▸ ASSIGNMENT
Here the job is to return only the lines of the material, exactly, from the first one to the line with "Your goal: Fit".

▸ SUPPLIED ENTRIES
====

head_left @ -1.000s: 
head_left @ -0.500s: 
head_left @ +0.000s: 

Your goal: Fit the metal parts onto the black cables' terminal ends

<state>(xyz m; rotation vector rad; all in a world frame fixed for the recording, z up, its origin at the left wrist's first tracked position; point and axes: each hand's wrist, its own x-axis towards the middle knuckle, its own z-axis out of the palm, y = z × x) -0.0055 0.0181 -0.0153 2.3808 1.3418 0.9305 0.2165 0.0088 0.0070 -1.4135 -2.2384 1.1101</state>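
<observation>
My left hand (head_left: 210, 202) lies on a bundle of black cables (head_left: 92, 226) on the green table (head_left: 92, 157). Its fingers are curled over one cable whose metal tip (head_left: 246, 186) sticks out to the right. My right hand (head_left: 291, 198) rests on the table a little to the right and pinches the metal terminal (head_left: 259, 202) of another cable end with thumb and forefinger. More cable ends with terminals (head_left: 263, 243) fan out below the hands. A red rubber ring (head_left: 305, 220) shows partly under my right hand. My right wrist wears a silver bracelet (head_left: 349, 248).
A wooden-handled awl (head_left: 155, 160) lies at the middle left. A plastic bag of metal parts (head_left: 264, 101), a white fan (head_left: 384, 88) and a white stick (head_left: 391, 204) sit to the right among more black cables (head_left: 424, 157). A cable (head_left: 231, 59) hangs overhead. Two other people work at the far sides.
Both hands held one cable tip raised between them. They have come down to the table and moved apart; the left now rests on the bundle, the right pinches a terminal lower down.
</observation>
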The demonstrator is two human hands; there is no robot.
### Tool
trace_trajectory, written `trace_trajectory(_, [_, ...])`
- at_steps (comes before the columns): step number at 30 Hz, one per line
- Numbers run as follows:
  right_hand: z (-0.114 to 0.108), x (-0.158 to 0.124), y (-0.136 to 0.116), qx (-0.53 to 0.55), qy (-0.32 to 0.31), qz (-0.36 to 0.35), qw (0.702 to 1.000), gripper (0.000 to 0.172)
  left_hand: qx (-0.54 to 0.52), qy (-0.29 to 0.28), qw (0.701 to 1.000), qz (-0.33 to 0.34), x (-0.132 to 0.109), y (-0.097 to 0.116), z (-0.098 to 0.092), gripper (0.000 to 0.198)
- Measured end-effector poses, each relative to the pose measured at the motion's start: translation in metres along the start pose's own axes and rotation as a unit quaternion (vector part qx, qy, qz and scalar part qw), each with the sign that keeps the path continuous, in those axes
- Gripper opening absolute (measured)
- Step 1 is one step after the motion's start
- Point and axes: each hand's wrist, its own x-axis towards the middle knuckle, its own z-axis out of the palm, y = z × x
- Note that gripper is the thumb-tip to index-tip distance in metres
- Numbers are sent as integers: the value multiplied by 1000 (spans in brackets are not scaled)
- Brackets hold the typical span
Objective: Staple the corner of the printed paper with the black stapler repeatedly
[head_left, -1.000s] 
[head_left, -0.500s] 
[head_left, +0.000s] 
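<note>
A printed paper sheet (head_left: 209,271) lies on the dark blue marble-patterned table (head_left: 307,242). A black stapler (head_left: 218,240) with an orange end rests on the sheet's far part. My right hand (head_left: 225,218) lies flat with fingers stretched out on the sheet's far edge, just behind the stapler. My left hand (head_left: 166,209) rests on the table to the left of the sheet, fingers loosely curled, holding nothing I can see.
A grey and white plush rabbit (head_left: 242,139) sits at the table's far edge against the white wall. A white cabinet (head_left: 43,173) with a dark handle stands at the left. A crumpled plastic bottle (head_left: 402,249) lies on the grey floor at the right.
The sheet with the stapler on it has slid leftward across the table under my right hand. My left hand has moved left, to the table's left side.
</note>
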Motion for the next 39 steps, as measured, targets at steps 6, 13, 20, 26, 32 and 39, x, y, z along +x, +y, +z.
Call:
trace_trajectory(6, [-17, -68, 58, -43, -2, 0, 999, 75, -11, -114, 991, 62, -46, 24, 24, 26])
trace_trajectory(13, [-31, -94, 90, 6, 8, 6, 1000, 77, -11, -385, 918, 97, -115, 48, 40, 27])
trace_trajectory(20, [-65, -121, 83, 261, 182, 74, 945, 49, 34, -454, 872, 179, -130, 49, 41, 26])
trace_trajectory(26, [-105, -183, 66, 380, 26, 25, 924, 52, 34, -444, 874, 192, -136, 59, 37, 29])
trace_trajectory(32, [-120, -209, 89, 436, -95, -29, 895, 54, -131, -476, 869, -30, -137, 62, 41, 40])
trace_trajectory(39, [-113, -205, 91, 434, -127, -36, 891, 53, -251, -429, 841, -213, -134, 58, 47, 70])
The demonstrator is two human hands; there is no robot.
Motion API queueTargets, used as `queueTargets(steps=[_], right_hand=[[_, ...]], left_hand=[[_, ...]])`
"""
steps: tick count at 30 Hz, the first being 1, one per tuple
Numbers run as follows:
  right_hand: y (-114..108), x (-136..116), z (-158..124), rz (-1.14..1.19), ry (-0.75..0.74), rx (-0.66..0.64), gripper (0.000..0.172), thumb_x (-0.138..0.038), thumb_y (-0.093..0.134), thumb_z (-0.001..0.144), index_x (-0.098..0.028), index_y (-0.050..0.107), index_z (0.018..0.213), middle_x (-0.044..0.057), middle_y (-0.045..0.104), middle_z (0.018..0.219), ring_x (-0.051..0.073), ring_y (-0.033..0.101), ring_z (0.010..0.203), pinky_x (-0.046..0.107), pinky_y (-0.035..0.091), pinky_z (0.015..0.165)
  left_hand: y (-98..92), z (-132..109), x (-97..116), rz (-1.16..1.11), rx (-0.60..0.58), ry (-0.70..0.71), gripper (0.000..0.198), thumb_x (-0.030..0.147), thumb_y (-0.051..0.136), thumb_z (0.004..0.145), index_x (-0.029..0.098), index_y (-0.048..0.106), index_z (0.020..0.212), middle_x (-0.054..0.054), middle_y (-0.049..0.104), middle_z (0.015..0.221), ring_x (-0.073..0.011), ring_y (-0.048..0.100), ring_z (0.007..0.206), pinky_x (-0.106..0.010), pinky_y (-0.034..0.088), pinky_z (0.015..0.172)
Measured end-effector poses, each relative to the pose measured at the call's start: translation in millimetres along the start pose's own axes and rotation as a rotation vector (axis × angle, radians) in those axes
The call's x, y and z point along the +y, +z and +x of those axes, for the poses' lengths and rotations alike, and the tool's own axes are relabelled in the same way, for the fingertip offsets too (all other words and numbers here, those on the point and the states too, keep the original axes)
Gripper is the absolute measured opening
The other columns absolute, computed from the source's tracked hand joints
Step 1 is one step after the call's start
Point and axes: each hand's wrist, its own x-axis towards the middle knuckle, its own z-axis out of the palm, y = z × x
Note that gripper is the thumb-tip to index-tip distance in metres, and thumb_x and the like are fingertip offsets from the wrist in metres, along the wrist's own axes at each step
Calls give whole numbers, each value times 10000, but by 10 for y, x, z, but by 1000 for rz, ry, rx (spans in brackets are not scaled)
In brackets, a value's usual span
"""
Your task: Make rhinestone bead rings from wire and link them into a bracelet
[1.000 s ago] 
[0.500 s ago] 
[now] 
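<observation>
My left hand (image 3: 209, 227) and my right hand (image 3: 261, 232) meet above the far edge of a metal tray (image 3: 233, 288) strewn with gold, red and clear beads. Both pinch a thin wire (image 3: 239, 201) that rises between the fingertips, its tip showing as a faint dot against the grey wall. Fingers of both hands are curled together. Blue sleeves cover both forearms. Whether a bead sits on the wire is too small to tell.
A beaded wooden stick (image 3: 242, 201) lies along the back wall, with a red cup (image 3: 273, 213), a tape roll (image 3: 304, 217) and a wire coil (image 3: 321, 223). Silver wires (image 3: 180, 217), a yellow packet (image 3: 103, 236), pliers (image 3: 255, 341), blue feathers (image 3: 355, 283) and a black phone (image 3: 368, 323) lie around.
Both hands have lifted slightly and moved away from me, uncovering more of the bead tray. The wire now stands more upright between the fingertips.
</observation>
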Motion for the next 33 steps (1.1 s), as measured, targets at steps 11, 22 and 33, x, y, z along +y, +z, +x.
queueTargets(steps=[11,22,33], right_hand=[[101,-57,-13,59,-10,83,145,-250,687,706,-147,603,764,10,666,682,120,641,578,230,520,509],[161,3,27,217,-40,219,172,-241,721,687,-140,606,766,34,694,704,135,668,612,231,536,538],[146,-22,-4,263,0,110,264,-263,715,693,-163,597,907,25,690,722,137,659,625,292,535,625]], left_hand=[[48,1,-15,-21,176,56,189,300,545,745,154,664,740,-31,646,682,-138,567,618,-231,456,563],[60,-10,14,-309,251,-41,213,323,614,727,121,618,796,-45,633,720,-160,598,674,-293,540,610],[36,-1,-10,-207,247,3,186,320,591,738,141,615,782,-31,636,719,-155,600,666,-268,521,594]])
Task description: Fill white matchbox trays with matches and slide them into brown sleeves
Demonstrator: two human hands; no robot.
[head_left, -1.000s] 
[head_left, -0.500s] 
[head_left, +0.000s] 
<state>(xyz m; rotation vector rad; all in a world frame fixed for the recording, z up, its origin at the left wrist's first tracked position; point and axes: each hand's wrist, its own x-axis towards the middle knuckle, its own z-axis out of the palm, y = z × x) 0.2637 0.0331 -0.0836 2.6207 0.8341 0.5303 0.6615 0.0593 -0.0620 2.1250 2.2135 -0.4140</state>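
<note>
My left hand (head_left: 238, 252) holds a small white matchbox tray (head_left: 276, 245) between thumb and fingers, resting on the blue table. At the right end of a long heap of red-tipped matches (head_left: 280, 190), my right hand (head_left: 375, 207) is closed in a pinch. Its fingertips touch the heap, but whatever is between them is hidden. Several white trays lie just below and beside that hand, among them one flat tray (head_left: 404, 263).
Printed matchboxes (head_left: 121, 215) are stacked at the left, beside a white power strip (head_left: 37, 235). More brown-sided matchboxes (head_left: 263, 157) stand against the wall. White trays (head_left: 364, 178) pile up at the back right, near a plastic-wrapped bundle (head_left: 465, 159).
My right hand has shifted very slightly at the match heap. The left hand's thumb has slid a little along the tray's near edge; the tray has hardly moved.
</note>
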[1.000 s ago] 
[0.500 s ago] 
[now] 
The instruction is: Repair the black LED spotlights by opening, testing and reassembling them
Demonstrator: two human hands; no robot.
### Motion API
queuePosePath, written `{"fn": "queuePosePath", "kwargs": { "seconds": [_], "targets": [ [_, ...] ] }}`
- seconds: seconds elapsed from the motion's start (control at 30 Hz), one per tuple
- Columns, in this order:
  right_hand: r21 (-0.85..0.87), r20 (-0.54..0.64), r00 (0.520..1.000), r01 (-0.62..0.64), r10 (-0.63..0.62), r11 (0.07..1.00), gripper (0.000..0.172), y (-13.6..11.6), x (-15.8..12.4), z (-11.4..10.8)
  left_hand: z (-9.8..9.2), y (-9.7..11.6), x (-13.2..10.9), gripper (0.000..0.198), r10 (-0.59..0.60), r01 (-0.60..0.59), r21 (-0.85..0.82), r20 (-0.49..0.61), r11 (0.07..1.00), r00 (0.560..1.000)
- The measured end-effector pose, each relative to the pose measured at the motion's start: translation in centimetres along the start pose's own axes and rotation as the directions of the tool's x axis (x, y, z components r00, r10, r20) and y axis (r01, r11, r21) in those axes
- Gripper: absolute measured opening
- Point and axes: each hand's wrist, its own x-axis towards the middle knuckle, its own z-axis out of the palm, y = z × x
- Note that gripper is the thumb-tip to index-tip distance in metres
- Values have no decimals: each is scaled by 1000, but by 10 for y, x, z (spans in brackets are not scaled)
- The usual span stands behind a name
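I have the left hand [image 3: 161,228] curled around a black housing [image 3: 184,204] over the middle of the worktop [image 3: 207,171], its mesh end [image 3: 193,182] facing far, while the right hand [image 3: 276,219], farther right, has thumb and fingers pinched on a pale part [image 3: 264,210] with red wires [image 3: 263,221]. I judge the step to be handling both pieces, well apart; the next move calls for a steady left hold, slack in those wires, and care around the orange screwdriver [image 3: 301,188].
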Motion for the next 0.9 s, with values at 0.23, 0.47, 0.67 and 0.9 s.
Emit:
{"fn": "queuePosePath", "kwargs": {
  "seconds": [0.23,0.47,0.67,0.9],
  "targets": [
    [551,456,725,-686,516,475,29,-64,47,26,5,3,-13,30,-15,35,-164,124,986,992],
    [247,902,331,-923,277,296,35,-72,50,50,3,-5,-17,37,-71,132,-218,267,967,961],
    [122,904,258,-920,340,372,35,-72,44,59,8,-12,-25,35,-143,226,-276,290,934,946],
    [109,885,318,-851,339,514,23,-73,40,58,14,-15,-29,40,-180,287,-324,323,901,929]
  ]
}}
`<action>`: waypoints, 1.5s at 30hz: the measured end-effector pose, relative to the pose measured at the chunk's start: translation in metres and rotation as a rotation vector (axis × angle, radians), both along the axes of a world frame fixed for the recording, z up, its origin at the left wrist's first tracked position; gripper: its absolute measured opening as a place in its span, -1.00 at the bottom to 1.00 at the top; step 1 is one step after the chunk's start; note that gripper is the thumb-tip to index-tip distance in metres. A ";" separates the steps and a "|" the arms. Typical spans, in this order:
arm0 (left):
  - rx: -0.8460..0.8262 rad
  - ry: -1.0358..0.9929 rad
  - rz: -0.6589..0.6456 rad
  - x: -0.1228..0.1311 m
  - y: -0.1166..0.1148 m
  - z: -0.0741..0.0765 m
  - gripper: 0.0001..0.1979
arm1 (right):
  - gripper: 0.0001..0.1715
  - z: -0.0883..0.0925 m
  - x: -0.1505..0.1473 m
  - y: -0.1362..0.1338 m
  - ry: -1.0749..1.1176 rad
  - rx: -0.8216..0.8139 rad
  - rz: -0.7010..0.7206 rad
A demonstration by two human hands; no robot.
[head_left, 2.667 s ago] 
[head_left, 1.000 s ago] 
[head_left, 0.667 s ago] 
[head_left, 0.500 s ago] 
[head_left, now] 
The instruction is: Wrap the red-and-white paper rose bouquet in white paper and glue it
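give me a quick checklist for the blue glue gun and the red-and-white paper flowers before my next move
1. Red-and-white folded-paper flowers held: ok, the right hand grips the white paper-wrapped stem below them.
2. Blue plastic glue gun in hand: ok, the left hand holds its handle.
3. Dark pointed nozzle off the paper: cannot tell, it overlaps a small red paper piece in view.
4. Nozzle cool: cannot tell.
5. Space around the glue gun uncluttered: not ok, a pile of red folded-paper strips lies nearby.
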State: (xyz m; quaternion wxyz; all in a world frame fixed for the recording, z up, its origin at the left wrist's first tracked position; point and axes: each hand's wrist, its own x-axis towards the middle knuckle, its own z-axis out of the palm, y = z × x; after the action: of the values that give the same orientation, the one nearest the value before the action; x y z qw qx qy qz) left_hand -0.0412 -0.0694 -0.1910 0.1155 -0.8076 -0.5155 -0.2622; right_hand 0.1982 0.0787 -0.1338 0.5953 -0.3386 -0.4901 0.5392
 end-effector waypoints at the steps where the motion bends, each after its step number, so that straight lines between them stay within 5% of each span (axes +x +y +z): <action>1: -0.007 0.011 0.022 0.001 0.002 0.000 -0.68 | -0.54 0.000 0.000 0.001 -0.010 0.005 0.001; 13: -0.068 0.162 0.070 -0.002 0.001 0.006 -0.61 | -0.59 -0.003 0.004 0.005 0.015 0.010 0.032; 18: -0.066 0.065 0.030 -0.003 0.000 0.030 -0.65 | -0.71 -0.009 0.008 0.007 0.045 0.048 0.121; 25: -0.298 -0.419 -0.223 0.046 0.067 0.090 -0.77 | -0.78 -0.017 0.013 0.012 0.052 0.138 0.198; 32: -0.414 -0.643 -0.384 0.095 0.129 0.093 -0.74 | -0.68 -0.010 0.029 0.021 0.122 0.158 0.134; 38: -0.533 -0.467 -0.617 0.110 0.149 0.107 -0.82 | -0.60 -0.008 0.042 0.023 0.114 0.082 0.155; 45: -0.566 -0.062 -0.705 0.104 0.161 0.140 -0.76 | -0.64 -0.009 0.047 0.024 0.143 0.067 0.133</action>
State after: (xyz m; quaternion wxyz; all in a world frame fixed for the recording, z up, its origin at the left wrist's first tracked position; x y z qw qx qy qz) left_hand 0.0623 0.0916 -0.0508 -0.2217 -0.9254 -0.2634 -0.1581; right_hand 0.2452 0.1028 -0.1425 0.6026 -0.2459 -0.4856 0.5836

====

▸ ANSWER TO THIS PROBLEM
head_left @ -1.000s: 
head_left @ -0.500s: 
head_left @ +0.000s: 

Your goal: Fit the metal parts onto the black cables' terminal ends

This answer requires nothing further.